A pause in purchases for the SPR would stimulate the economy, Dorgan said, by moderating energy prices.

Administration officials disagree.

The total amount of oil going into the reserve each day represents such a small portion of the market that it couldn't possibly affect prices in any significant way, said Julie Ruggiero, a spokesperson for the DOE.

"The department is continuing to fill the SPR at a modest rate żż that equate(s) to less than one-tenth of 1 percent of daily world oil consumption," Ruggiero told United Press International.

But even a small percentage can have a big impact on prices, said Philip Verleger, president of PKVerleger LLC, an energy economics consulting firm. Verleger told senators at a December hearing the recent spike in oil prices cannot be pinned on traditional factors, such as international events.

"By deduction, then, the cause of the increase must lie elsewhere," he testified. "The one and only significant change was DOE's decision to begin filling the Strategic Petroleum Reserve."

Prior to August 2007, Verleger said, the DOE had not been actively adding to the SPR, and it was the specific mix of crude oil it began adding to the reserve last fall that caused the rise in prices.

Although there have been recent surpluses of sour crude oil, sweet crude accounts for a much smaller share of the market, and a significant portion of it is not available to consumers.

Of the oil going into the SPR this fall, sweet crude represented 33 percent -- or as much as 0.1 percent to 0.5 percent of the total sweet crude market, according to Verleger's calculations. He said he believes this could be responsible for up to 10 percent of the sweet crude price increase.

But administration officials say efforts to fill the reserve should not fluctuate with the market.

"The Strategic Petroleum Reserve is not a tool to be used to manipulate prices," said Scott Stanzel, a White House spokesperson. "When it has been used, say in the previous administration (to do so), it has had a very limited affect."

The SPR functions as an insurance policy for the nation, Stanzel told UPI, in the event of a natural disaster, a terrorist attack or some other disruption to supply. The increasing demand for oil, and tightening market, make the need to bolster the SPR even more imperative, he said.

U.S. daily imports of oil have risen dramatically since the SPR's inception in 1975, effectively decreasing the length of time the SPR can satisfy the country's energy needs every year.

"We have a net less protection from potential disruptions (to oil supply) than we did nearly 20 years ago," Stanzel told UPI.

Currently, the reserve holds a 56-day supply of oil imports.
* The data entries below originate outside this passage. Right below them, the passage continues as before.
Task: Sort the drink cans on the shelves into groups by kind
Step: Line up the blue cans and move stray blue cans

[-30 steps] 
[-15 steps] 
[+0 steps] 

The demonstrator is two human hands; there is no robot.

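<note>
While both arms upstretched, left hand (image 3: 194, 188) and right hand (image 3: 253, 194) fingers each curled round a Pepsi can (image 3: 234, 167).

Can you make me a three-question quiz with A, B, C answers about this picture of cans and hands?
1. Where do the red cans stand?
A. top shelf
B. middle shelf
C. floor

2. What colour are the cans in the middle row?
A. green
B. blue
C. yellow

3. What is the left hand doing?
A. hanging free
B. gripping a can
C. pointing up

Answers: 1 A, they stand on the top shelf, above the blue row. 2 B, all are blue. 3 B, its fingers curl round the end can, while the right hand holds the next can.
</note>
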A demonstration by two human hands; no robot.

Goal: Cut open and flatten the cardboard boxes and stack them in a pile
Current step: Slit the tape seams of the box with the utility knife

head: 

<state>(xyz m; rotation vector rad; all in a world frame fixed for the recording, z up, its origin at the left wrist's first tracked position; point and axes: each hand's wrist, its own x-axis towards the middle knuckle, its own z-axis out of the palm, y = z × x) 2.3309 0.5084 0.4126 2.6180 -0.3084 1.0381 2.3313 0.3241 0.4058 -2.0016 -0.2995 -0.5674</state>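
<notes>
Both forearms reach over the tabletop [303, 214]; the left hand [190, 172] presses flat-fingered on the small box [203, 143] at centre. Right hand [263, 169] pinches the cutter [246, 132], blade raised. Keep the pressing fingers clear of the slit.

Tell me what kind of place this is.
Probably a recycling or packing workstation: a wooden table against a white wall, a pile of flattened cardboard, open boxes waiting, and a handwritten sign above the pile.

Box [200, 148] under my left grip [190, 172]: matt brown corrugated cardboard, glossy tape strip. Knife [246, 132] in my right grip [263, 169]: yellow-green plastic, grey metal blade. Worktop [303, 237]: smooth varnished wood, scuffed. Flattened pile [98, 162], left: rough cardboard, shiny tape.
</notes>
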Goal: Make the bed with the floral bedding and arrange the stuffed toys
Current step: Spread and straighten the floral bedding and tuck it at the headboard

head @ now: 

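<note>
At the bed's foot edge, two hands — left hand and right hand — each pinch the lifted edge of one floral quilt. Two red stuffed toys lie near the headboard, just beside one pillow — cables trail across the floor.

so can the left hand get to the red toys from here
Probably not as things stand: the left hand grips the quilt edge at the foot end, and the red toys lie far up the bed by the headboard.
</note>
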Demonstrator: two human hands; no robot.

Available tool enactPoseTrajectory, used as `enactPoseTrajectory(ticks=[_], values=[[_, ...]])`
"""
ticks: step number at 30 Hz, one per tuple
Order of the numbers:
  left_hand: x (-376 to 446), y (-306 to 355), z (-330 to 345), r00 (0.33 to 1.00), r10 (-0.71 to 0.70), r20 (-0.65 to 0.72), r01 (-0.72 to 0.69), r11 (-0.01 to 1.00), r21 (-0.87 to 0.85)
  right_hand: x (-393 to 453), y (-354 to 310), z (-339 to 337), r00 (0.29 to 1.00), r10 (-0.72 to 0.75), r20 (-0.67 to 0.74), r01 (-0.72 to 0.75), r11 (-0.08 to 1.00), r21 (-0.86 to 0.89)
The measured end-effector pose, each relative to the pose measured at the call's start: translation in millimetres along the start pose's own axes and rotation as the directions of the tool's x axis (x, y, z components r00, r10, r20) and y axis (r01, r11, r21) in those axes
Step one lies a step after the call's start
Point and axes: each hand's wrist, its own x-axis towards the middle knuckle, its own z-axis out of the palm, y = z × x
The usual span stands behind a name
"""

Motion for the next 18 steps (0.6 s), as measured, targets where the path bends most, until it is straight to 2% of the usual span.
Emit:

Under an agreement with other industrialized countries through the International Energy Agency, the United States is obligated to have the equivalent of 90 days worth of imports stored for emergencies. The president's plan to double the reserve would result in a stockpile of that size in the SPR, Energy Secretary Samuel Bodman testified in the Senate Energy Committee last week.

However, the IEA does not mandate the 90-day requirement be met be government entities alone. When industry stores are factored into the equation, the total reaches 118 days -- well above the IEA requirement, said Barry Piatt, communications director for Dorgan.

However, the IEA supports the administration's push to increase the SPR, said Jason Elliott of the IEA.

"The U.S. does not oblige industry to hold minimum levels of stocks, as many other IEA countries do, so while the U.S. is compliant with the IEA commitment, the IEA has encouraged the U.S. administration to expand the SPR cover in order to guarantee sustainable compliance," Elliott told UPI.

Adding to the SPR doesn't actually increase security, though, said Frank Verrastro, director of the Energy and National Security Program at the Center for Strategic & International Studies, a bipartisan think tank.

Currently, the SPR's drawdown rate, or the speed at which oil can be removed from the reserve, is only 4.5 million barrels per day. Since daily imports total close to 13 million barrels per day, the SPR alone couldn't actually substitute for gross daily imports if a supply disruption did occur.

"What volume of oil is in the reserve doesn't matter ... because you can't cover your full import rate," Verrastro told UPI, pointing to a greater need to increase the drawdown rate than to increase total volume.